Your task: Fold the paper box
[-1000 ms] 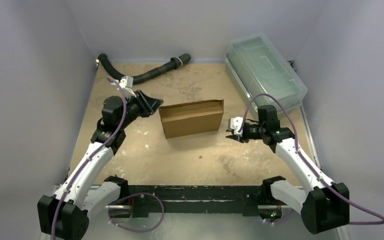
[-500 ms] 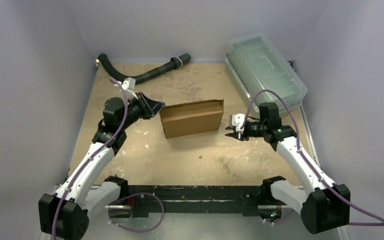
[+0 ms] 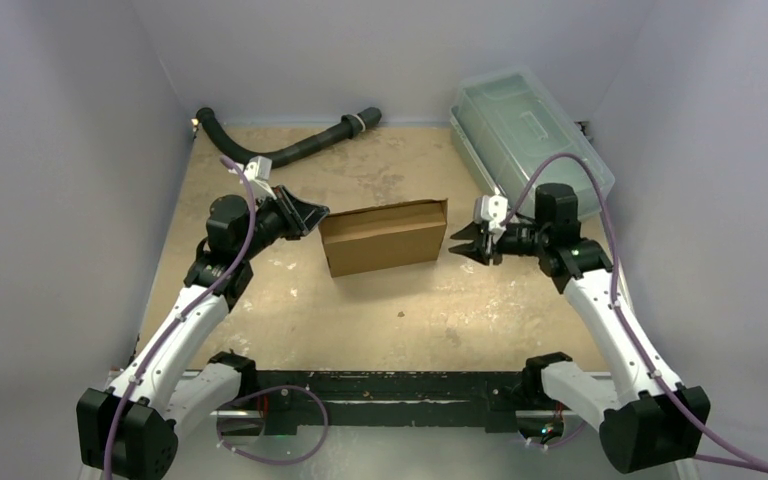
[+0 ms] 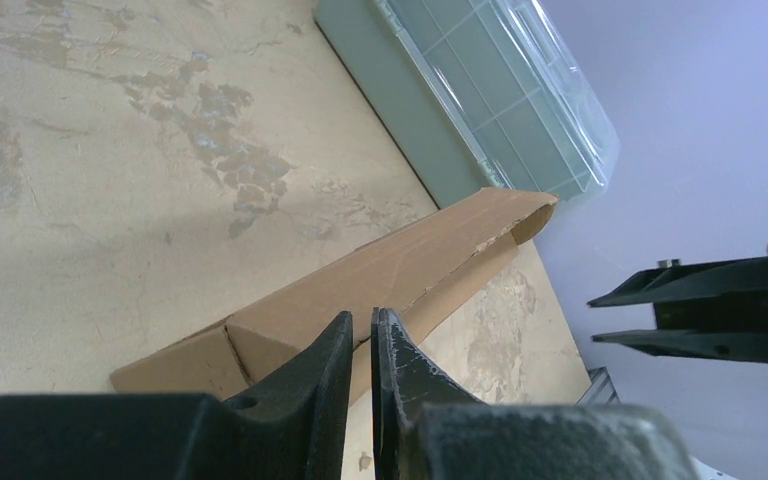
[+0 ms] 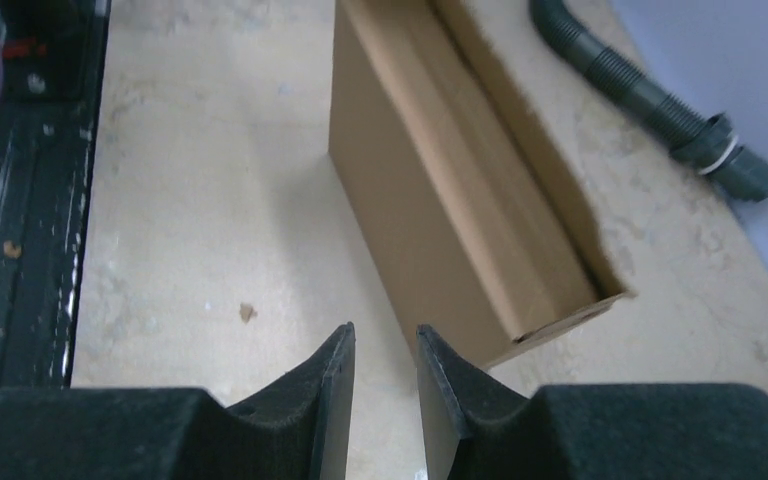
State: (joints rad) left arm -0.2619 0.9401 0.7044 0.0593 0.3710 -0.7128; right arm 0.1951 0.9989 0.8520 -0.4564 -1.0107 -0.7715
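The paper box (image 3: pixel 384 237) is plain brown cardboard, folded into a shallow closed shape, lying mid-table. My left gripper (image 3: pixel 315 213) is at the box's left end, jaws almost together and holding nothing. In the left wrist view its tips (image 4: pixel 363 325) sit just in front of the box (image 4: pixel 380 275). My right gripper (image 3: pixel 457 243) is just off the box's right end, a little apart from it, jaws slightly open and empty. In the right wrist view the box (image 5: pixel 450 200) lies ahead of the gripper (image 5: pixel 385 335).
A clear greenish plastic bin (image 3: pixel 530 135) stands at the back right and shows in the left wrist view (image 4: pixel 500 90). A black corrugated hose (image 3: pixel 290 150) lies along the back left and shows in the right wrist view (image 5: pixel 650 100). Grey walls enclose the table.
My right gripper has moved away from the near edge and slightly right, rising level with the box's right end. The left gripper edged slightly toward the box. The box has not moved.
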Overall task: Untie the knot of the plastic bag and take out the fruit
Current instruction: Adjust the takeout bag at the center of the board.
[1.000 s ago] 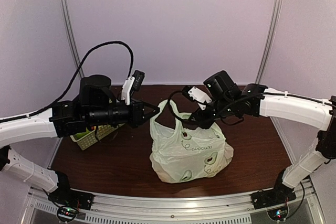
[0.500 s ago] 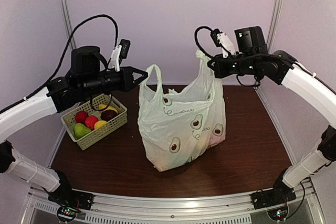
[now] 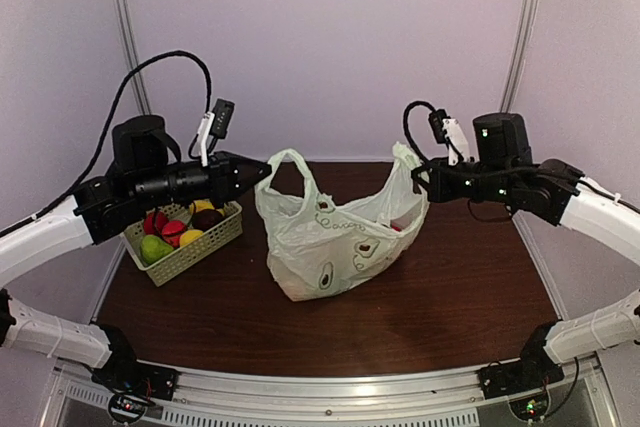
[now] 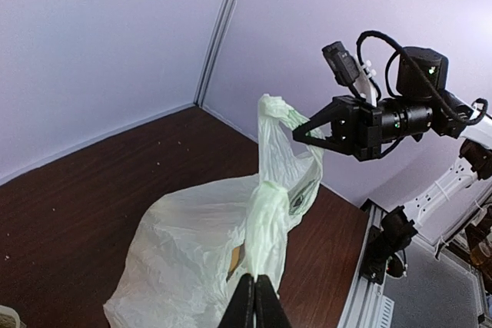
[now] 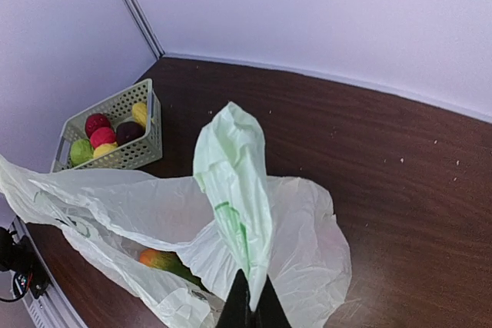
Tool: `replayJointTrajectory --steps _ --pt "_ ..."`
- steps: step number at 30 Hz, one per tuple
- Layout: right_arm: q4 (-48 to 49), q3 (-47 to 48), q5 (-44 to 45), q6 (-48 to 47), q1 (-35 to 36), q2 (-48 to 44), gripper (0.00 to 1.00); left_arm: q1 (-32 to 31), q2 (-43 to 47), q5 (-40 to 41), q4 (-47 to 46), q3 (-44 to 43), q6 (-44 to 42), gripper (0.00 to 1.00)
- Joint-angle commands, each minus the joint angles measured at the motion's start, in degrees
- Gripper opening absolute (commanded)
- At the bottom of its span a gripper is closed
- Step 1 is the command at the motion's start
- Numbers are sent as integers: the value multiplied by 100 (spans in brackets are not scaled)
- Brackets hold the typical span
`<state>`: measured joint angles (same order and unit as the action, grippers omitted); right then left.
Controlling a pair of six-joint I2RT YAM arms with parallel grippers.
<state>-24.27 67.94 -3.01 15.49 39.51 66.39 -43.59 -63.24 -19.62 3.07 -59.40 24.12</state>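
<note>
Two-sided hold | left gripper [image 3: 260, 171] clamped on one loop of the plastic bag [image 3: 320, 242] | right gripper [image 3: 418, 176] clamped on the other loop | bag mouth open | orange fruit [image 5: 160, 259] inside

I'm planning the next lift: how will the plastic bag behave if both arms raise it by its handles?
Probably floppy: the plastic bag sags and crinkles between the handles pinched by the left fingers and right fingers. Its bottom will likely hang heavy, since fruit lies inside.
</note>
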Motion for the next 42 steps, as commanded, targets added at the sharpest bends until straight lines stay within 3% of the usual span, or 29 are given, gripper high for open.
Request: replayJointTrajectory --steps 1,3,4,8,11,15,22,30,33,42 --pt "831 -810 -879 719 24 -210 0 0 89 -214 -219 423 224 2" --pt "1003 -961 -1114 762 106 -277 0 4 85 -130 -192 488 323 5" --pt "1019 -985 -1179 746 167 -302 0 2 81 -62 -160 486 363 11" --pt "975 -1059 -1000 739 437 -431 0 -76 162 198 -36 421 569 57" --pt "1022 -1220 -744 876 565 -565 0 -478 294 1071 400 228 666 69" --pt "1101 -1465 -283 1081 737 -735 0 -1486 308 2783 959 -139 982 71" --pt "1119 -1539 486 1318 948 -821 0 -2733 -14 4478 1265 -352 1983 67" --pt "1126 -1602 639 1421 1104 -792 0 -3059 -772 4317 846 -857 1934 62" --pt "1111 -1643 657 1431 1174 -803 0 -3052 -1064 4553 1111 -1251 1785 64" --pt "1078 -1651 675 1450 1275 -895 0 -2583 -1354 4547 1354 -1612 1712 64"
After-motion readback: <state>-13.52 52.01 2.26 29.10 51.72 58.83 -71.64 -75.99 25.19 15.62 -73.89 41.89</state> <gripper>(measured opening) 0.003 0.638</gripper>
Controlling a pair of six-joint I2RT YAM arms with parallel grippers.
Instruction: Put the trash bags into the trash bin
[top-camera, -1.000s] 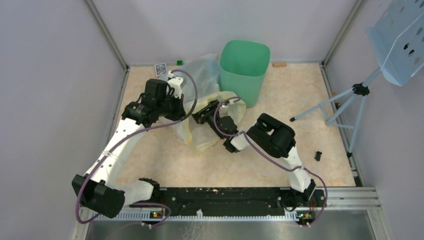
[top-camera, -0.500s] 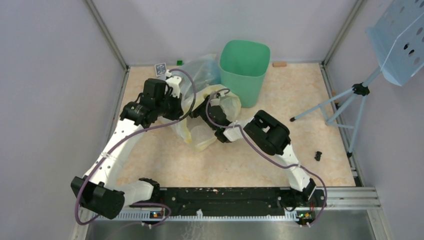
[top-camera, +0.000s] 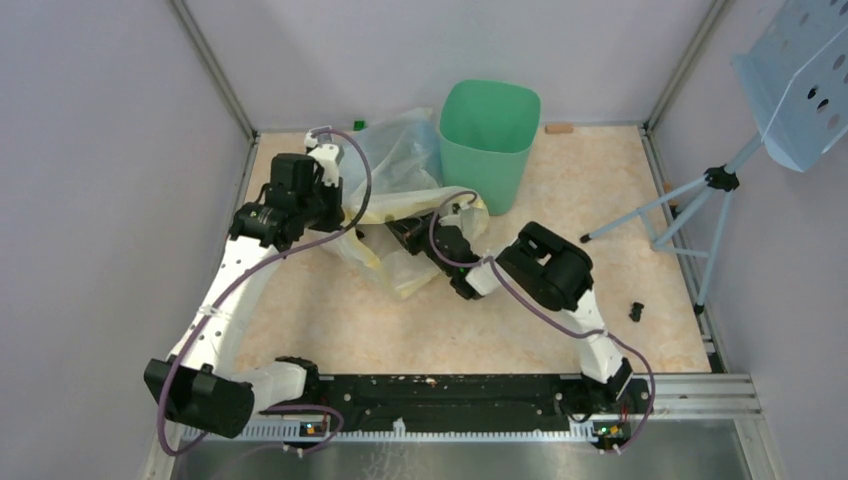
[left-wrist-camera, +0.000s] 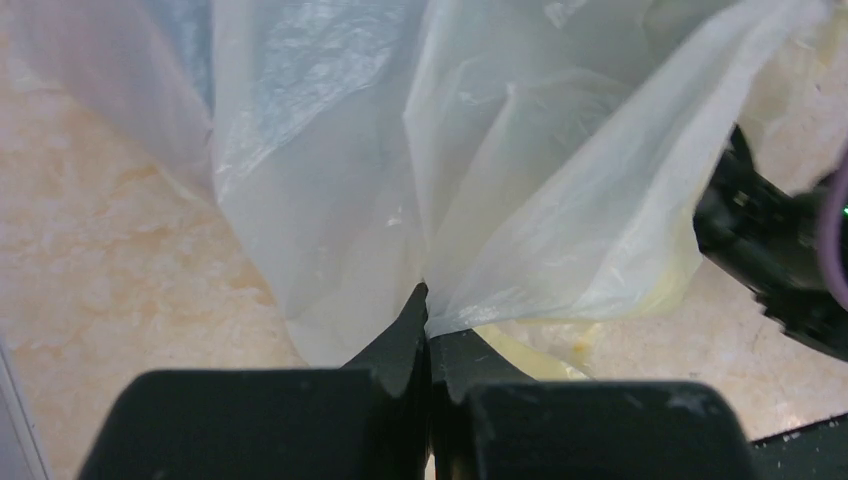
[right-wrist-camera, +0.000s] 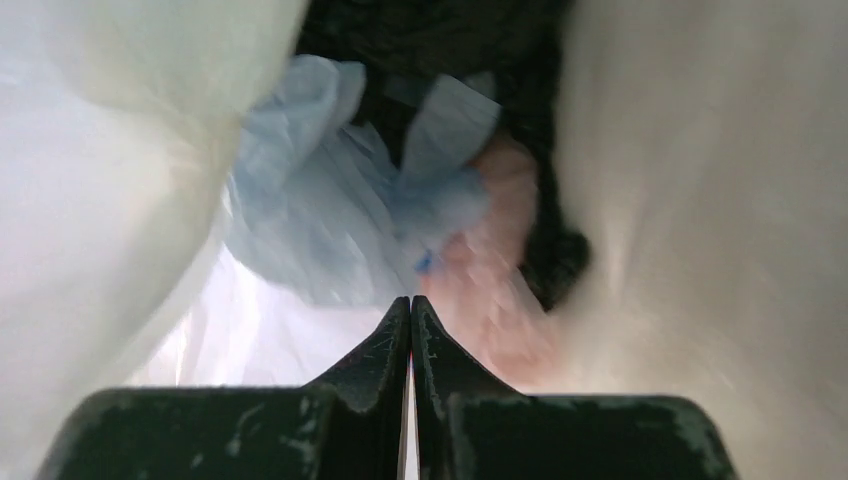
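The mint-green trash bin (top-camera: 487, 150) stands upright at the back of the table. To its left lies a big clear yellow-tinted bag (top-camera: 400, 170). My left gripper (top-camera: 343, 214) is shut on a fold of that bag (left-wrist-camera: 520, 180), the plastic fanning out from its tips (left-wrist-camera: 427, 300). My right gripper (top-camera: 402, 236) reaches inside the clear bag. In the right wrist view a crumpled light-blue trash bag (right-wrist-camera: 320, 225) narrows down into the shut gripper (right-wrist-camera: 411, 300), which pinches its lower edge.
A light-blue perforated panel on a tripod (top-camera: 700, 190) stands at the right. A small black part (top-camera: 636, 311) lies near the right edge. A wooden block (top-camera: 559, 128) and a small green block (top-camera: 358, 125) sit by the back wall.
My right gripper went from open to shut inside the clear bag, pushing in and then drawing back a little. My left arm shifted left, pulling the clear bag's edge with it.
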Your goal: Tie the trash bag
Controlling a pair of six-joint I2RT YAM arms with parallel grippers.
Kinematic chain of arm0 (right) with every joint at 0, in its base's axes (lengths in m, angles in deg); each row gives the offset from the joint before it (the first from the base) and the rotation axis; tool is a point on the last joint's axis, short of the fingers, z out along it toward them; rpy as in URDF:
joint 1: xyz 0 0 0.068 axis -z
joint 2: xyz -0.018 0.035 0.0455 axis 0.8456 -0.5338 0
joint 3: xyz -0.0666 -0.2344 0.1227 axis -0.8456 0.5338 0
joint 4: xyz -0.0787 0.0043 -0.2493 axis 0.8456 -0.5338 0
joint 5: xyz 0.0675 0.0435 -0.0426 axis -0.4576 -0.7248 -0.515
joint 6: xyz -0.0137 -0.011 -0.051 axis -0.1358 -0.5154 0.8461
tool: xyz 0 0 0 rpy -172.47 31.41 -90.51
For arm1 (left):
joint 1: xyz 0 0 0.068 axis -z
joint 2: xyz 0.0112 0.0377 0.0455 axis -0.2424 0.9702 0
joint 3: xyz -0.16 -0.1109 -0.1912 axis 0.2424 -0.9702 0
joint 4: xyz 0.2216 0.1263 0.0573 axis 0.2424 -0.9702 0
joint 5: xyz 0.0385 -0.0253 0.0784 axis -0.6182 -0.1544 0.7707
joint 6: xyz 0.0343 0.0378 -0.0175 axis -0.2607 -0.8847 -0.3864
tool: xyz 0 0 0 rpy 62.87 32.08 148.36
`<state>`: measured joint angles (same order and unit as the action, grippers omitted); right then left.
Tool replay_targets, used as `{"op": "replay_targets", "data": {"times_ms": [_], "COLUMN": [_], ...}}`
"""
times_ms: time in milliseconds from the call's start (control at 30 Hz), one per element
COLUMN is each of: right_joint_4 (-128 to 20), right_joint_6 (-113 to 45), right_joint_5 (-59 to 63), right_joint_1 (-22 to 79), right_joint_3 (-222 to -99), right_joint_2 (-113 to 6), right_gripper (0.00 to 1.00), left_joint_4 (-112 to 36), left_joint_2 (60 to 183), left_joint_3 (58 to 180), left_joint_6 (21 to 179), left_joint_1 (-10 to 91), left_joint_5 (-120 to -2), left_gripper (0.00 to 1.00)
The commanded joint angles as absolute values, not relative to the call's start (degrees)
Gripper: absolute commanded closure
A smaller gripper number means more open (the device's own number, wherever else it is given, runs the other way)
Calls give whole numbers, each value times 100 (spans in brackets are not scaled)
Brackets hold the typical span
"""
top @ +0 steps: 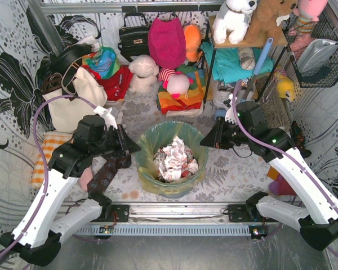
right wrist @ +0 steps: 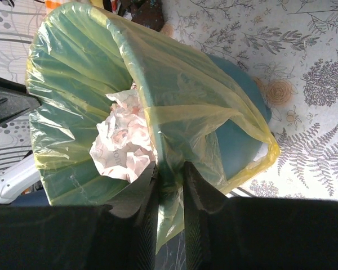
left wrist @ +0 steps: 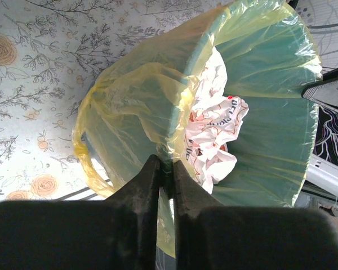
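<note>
The trash bag [top: 155,134] lines the bin [right wrist: 239,140], with its edge folded down over the bin's rim and crumpled paper [top: 173,158] inside. The 2 grippers sit at opposite sides of the bin. The left gripper [left wrist: 166,169] has its jaws nearly together, clamped on the bag at the bin's left rim. The right gripper [right wrist: 170,174] pinches the bag at the bin's right rim, jaws close together.
</note>
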<state>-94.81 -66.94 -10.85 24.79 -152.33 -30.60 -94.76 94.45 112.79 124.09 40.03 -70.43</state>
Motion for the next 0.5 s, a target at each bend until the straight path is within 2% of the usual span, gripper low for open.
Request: {"op": "replay_targets", "data": {"times_ms": [0, 200, 467], "right_joint_4": [-9200, -9120, -8862], "right_joint_6": [-6861, -6811, -6808], "right_joint_5": [-1057, -846, -672], "right_joint_1": [2442, 2441, 2441], "right_joint_3": [-15140, -15443, -15922], "right_joint_2": [-3047, -3203, -3490], "right_gripper": [92, 100, 100], "left_joint_4": [-9181, -8737, -8183], "left_joint_2": [9507, 9711, 10202], "left_joint_3": [11486, 11603, 11982], "left_joint_6": [12348, 12419, 12376], "left_joint_1": [4031, 4029, 4026], "left_joint_5": [-7244, -7222, -7230], "left_gripper": [87, 99, 100]}}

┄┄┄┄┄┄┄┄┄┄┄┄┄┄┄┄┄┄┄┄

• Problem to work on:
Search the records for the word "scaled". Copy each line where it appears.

• Response to the exercise:
- Numbers are sent as integers: the value multiplied by 100 (spans in brackets are not scaled)
Calls give whole numbers, each value times 100 (spans in brackets are not scaled)

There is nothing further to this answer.